Un procès-verbal pour « abus criminel des dances » à Cézens 1er mai 1700
Imaginerait-on aujourd’hui que l’on interdise les danses ? Qu’il s’agisse d’une pratique de professionnels ou d’amateurs, sur une musique classique ou pop, les passionnés dansent sans s’inquiéter du jour ni de la présence d’un représentant de la loi.
Or, dans la société française d’Ancien Régime, cette activité était loin d’être libre, et c’est en connaissance de ce cadre règlementaire que s’offusque le vicaire de Cézens, voyant un groupe de jeunes gens danser en plein après-midi le dimanche 1er mai 1700. Comme il le rappelle dans le procès-verbal présenté ici, un arrêt des Grands Jours d’Auvergne en 1665, une déclaration du roi Louis XIV en 1688 et des ordonnances de l’évêque de Saint-Flour « deffandent la profanation des festes par l’abus criminel des dances ».
Le respect des fêtes religieuses est ancré dans la tradition chrétienne depuis longtemps : dès 321, l’empereur Constantin décrète que le jour du Seigneur sera un jour de repos dans les villes.
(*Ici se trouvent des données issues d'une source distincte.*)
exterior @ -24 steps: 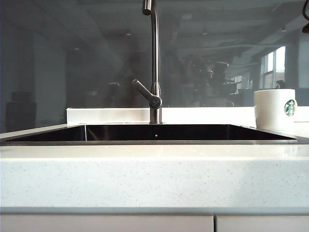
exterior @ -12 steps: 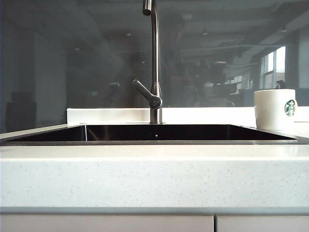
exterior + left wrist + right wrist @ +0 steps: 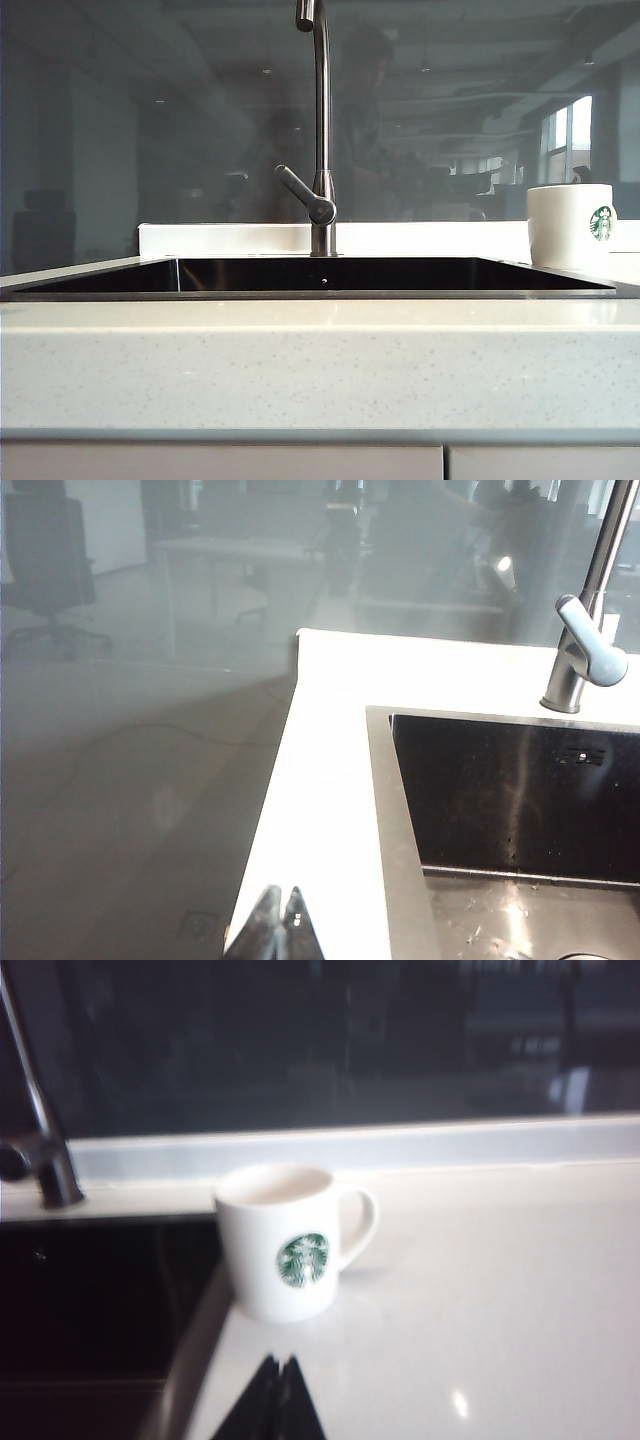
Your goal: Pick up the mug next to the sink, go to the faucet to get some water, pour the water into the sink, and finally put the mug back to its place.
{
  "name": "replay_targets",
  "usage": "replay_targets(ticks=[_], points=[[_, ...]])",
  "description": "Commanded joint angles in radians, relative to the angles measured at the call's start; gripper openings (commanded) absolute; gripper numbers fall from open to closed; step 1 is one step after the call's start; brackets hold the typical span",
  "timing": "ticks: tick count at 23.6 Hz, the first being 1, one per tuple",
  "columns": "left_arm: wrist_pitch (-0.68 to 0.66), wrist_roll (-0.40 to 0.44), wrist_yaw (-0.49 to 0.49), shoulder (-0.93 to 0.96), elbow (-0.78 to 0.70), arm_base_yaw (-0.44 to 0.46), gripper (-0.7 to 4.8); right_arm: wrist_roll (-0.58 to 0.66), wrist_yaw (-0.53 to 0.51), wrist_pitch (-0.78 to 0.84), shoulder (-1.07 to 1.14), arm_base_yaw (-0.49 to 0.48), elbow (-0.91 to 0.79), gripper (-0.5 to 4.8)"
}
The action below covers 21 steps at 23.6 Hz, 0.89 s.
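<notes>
We see the mug (image 3: 285,1245) upright on the countertop (image 3: 480,1300) at the sink's (image 3: 320,275) right rim; left gripper (image 3: 278,920) and right gripper (image 3: 280,1395) both clenched, empty.

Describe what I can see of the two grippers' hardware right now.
Very little shows. The left gripper appears in its wrist view only as two thin, dark, pointed fingertips pressed together. The right gripper looks the same in its own wrist view: two slim black tips meeting in a wedge. No cables, markings or arm links show, and neither arm appears in the exterior view.
</notes>
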Motion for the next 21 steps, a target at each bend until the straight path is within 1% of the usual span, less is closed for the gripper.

Au haut Moyen Age, la notion est étendue à l’ensemble des travailleurs, à la ville comme à la campagne, mais également à d’autres activités comme le chant et la danse. L’interdiction des danses publiques sera rappelée par François Ier en 1520. Le fait que les déclarations et ordonnances sur ce sujet s’accumulent montre bien la difficulté à faire appliquer la loi.
Les origines de cette interdiction résident dans le respect du Seigneur, la danse apparaissant comme un mouvement impudent, d’autant plus qu’elle fait se côtoyer les deux sexes. Fléchier, dans ses Mémoires sur les Grands Jours d’Auvergne de 1665, décrit la goignade, une danse proche de la bourrée, comme « la danse du monde la plus dissolue », avec « des figures qui sont très hardies et qui font une agitation universelle de tout le corps. Vous voyez partir la dame et le cavalier avec un mouvement de tête qui accompagne celui des pieds, et qui est suivi de celui des épaules et de toutes les autres parties du corps, qui se démontrent d’une manière très indécente ». De simples mouvements peuvent donc être considérés comme choquants pour une partie de la société – et pourtant, on est loin de ce que la danse contemporaine propose aujourd’hui.
Cependant, ce n’est pas de cet argument dont s’empare le roi de France pour règlementer les bals, mais des rixes qui découlent trop souvent des rassemblements de jeunes gens venus pour s’amuser. Ainsi, lorsqu’un tribunal exceptionnel s’installe à Clermont en 1665-1666 sous le nom de « Grands Jours » afin de réprimer les abus des nobles, il rappelle l’interdiction de tenir foires, marchés et danses publiques les jours de dimanche et fêtes, lesquelles « sont cause de toutes sortes de lascivetés, yvrogneries, blasphèmes exécrables, et batteries sanglantes qui s’y font et des meurtres qui y arrivent ». Ce rappel intervient alors que de nombreux seigneurs avaient pris l’habitude d’autoriser la tenue de foires, de spectacles et autres manifestations lors des jours de fêtes, ce qui permettait à un plus grand nombre de s’y déplacer, et de percevoir des taxes en conséquence.
Le cas de Cézens semble toutefois être un simple rassemblement entre amis. « Antoine Palagou, vacher, qui jouait de la musette », et ses compagnes et compagnons originaires de Cézens et de Brezons « s’étoient assamblés et dansoient devant la grange d’Estienne Roullant, […] qui est au haut de la place publique dudit Cézens ». En présence de témoins, Blanc, vicaire de la paroisse, les somma d’arrêter, sans grand succès : « malgré toutes nos remontrances et les menaces qu’on leur a fait de les dénoncer à mondit seigneur [l’évêque], bien loing de cesser, ilz ont escandaleusement continué à dancer ».
Ce procès-verbal fut envoyé à l’évêque mais, les archives de l’officialité (le tribunal diocésain) ayant disparu pour ces années-là, nous ne saurons pas si des mesures furent prises à leur encontre. Les arrêts et ordonnances prévoyaient une amende de 100 livres par contrevenant, une somme très importante pour de simples vachers. La réaction des danseurs semble bien témoigner de l’insouciance de la jeunesse vis-à-vis de lois que l’on appliquait peu, et de son effronterie envers un vicaire grincheux.